EXERCISE
Output all of the data exactly, keeping any images out of the copy.

COLLECTED DATA

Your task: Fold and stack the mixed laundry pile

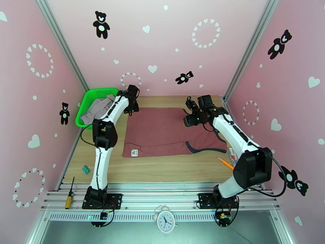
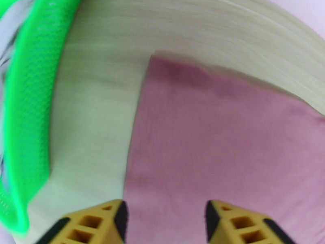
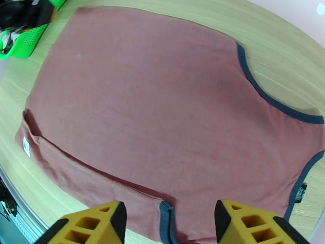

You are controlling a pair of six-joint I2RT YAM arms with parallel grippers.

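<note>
A brick-red tank top [image 1: 162, 129] with dark trim [image 3: 268, 94] lies spread flat on the wooden table, its near edge folded over with a white label [image 3: 27, 147] showing. My left gripper [image 1: 132, 105] hovers over its far left corner; in the left wrist view the gripper [image 2: 164, 224] stands open above the red cloth [image 2: 227, 151]. My right gripper [image 1: 189, 116] hangs over the far right part of the top; the right wrist view has the gripper [image 3: 170, 224] open over the cloth [image 3: 162, 110]. Grey and pale garments [image 1: 96, 110] lie heaped in the basket.
A green mesh basket [image 1: 86, 103] stands at the far left, beside the left arm. A screwdriver [image 1: 69, 194] and a clock [image 1: 165, 220] rest on the near rail. An orange pencil [image 1: 225, 163] and a small green clip [image 1: 86, 169] lie on the table.
</note>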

ANSWER TO THE EXERCISE
Your task: Fold and stack the mixed laundry pile


You are controlling a pair of six-joint I2RT YAM arms with parallel grippers.

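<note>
A brick-red tank top [image 1: 162, 129] with dark trim [image 3: 268, 94] lies spread flat on the wooden table, its near edge folded over with a white label [image 3: 27, 147] showing. My left gripper [image 1: 132, 105] hovers over its far left corner; in the left wrist view the gripper [image 2: 164, 224] stands open above the red cloth [image 2: 227, 151]. My right gripper [image 1: 189, 116] hangs over the far right part of the top; the right wrist view has the gripper [image 3: 170, 224] open over the cloth [image 3: 162, 110]. Grey and pale garments [image 1: 96, 110] lie heaped in the basket.
A green mesh basket [image 1: 86, 103] stands at the far left, beside the left arm. A screwdriver [image 1: 69, 194] and a clock [image 1: 165, 220] rest on the near rail. An orange pencil [image 1: 225, 163] and a small green clip [image 1: 86, 169] lie on the table.
</note>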

The output for this exercise is finished.